▶ Exercise data:

____

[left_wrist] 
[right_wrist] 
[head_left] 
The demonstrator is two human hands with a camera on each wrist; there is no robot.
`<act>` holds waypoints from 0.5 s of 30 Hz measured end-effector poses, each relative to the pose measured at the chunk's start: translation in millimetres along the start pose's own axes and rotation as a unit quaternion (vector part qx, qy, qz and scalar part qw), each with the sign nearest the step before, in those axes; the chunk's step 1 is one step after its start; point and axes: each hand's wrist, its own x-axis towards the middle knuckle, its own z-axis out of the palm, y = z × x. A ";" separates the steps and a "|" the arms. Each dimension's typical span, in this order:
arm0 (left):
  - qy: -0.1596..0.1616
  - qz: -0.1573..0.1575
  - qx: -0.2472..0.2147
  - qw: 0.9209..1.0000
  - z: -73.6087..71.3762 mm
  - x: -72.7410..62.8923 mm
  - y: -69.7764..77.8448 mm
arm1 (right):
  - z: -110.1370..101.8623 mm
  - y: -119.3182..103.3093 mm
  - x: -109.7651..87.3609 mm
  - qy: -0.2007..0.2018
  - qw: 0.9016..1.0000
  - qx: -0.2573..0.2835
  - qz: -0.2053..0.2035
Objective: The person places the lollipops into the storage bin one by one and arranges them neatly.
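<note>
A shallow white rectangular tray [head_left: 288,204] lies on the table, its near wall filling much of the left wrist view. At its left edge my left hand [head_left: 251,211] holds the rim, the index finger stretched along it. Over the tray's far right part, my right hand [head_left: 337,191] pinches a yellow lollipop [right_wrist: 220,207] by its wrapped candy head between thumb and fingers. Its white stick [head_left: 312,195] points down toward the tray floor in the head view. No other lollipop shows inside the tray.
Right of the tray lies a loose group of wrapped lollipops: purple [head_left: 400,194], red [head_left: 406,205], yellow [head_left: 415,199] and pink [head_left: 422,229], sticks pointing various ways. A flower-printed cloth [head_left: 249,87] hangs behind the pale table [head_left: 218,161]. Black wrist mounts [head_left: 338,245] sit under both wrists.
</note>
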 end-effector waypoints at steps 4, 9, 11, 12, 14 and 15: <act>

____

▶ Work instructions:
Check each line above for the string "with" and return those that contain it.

▶ Exercise result:
The demonstrator is two human hands with a camera on each wrist; there is no robot.
`<act>` holds waypoints from 0.5 s of 30 Hz measured end-effector poses, each relative to the pose measured at the chunk's start: translation in millimetres along the start pose's own axes and rotation as a unit quaternion (vector part qx, qy, qz and scalar part qw), each with the sign nearest the step before, in those axes; the chunk's step 1 is one step after its start; point and axes: each hand's wrist, its own x-axis towards the middle knuckle, its own z-axis out of the palm, y = z × x. A ";" separates the steps and a "|" the arms. Each dimension's typical span, in this order:

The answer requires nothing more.